Parsing command line arguments using a finite state machine and backtracking
In the previous article, I’ve quickly presented mow.cli, a command line parsing library I created in Go and compared it against docopt and codegangsta/cli.
In this article, I’ll talk about the innards of mow.cli and how it uses finite state machines (FSM) and backtracking to handle some tricky usage strings like the cp test™ for example:
SRC... DST
Introduction
In mow.cli, you can set a spec string on a CLI application or any of its commands and sub commands.
The spec string defines the call syntax, i.e. the options and arguments it accepts and their order.
The spec string syntax is almost the same as docopt’s and POSIX commands.
For example, here’s the cp
command spec (or usage) from its man page:
CP(1) BSD General Commands Manual CP(1)
NAME
cp -- copy files
SYNOPSIS
cp [-R [-H | -L | -P]] [-fi | -n] [-apvX] source_file target_file
cp [-R [-H | -L | -P]] [-fi | -n] [-apvX] source_file ... target_directory
In mow.cli, the second usage can be expressed as the following spec string:
[-R [-H | -L | -P]] [-fi | -n] [-apvX] SRC... DST
Except for some small differences, the syntax reamins mostly the same.
Parsing a spec string
mow.cli uses a tokenizer followed by a recursive descent parser to parse a spec string.

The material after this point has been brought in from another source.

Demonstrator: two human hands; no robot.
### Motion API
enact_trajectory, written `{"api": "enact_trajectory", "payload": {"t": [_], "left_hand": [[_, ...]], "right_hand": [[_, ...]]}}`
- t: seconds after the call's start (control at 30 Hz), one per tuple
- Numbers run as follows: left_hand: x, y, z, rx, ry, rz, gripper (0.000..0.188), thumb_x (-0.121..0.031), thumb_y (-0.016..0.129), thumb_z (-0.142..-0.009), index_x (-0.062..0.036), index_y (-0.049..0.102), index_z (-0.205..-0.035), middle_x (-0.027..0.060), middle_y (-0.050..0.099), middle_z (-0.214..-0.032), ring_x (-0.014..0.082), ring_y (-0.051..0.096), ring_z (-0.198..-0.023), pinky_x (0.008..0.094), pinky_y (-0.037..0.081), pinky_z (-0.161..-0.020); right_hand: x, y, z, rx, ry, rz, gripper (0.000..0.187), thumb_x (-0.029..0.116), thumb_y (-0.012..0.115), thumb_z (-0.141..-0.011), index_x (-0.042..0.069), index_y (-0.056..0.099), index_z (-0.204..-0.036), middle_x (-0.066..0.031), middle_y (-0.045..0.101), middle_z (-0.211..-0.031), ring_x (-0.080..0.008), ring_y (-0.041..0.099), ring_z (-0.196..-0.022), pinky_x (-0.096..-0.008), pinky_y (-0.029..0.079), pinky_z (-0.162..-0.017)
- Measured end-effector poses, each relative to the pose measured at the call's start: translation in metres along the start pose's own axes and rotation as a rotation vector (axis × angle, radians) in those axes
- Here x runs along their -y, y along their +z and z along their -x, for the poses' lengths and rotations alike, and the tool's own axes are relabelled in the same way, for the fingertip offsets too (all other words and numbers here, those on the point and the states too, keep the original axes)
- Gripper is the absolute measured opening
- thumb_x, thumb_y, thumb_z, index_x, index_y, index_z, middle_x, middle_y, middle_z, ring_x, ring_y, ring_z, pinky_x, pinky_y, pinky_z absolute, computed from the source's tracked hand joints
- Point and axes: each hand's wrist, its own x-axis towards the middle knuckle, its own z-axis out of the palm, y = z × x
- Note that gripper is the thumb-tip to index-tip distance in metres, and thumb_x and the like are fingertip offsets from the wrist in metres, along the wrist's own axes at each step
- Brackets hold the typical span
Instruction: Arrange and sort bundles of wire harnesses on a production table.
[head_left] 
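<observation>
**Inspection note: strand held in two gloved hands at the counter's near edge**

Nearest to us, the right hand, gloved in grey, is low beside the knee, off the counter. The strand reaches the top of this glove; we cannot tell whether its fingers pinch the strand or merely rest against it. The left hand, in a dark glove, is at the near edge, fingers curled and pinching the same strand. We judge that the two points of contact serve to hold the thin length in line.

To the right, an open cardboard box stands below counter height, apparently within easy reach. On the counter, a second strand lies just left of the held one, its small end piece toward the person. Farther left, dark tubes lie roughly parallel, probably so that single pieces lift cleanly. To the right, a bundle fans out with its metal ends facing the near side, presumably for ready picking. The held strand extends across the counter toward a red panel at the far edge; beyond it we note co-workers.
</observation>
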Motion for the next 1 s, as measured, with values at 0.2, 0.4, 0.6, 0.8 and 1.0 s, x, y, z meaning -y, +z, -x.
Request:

Here’s the simplified EBNF grammar of mow.cli’s spec strings:
spec -> sequence
sequence -> choice*
req_sequence -> choice+
choice -> atom ('|' atom)*
atom -> (shortOpt | longOpt | group | optional) rep?
shortOp -> '-' [A-Za-z]
longOpt -> '--' [A-Za-z][A-Za-z0-9]*
group -> '(' req_sequence ')'
optional -> '[' req_sequence ']'
rep -> '...'
A conventional parser transforms the source into an abstract syntax tree which will then be traversed and acted upon.
For example, a compiler traverses the abstract syntax tree to generate native or byte code.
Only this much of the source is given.